- **EXERCISE AIM**: Show each line in the listing below that contains the word "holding".

━━━━━ SUPPLIED DATA ━━━━━

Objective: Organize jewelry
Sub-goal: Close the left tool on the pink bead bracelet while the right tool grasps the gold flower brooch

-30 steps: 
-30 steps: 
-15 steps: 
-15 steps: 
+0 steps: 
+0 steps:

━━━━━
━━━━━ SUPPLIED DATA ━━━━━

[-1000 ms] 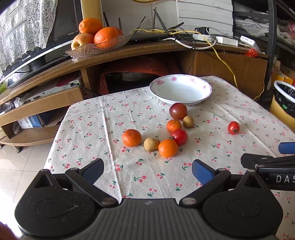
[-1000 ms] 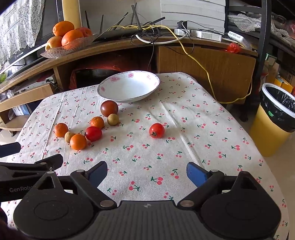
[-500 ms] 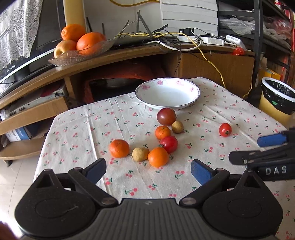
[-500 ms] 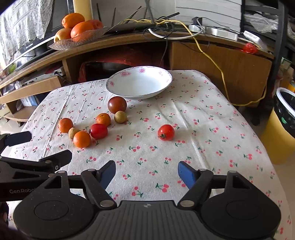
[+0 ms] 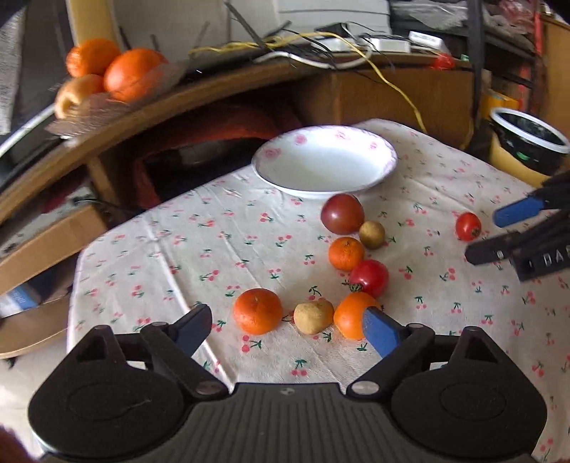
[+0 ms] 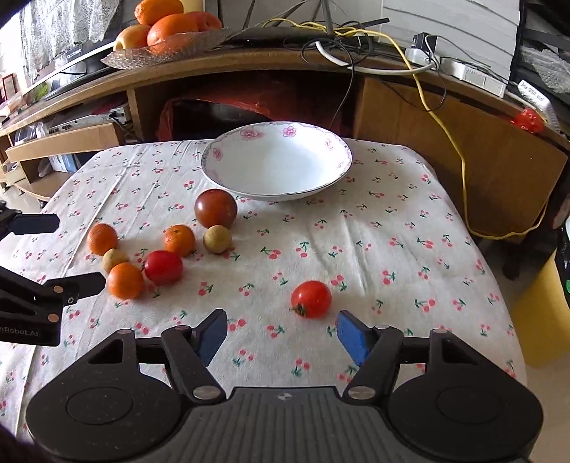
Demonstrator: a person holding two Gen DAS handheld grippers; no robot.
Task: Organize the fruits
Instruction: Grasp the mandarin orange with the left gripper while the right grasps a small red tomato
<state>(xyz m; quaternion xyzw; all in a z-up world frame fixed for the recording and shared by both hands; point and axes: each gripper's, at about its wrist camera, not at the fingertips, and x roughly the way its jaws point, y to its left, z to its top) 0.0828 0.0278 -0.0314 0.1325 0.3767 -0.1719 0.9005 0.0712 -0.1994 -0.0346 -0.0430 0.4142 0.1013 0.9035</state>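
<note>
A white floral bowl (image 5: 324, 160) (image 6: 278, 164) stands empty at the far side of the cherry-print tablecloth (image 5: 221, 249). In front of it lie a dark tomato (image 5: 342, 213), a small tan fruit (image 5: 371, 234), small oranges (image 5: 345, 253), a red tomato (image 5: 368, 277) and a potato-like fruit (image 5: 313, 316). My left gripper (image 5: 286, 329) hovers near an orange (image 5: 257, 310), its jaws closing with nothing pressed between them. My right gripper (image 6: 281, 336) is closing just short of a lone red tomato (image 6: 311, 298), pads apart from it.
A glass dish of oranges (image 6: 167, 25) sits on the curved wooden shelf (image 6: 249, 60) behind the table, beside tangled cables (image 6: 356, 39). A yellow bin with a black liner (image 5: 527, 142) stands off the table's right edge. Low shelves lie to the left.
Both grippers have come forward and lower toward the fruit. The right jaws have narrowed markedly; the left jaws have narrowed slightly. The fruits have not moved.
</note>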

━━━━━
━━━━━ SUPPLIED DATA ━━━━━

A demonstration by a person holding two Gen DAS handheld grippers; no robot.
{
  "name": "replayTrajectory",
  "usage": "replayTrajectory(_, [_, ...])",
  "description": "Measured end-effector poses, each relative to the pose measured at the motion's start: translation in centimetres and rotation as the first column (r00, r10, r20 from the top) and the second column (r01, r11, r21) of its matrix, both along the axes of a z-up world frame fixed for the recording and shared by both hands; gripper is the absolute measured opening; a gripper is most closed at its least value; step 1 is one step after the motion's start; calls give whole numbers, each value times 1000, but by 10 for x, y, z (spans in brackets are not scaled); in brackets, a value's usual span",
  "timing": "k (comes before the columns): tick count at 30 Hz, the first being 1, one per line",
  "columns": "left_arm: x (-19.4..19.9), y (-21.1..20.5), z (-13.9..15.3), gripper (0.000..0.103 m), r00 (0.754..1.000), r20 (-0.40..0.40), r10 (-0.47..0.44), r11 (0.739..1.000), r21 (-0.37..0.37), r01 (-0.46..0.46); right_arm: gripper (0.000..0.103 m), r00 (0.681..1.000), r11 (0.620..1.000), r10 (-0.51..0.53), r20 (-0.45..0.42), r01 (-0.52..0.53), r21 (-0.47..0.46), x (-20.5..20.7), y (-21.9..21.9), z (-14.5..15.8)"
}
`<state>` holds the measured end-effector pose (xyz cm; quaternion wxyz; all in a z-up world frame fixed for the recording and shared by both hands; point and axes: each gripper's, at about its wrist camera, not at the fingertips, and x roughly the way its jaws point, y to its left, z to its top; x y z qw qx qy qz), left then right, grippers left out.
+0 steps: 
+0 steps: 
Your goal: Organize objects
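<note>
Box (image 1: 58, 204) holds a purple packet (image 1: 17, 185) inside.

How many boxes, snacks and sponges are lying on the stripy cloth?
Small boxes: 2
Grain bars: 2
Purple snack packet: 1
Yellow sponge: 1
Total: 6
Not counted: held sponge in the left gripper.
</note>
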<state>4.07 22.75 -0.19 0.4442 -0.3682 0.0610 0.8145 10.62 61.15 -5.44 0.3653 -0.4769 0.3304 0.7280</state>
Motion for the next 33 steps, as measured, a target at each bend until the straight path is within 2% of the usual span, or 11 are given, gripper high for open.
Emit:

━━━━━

- **PROBLEM SOLUTION**:
Demonstrator: a person holding two Gen DAS handheld grippers; no robot.
A demonstration by a person holding two Gen DAS handheld grippers; no robot.

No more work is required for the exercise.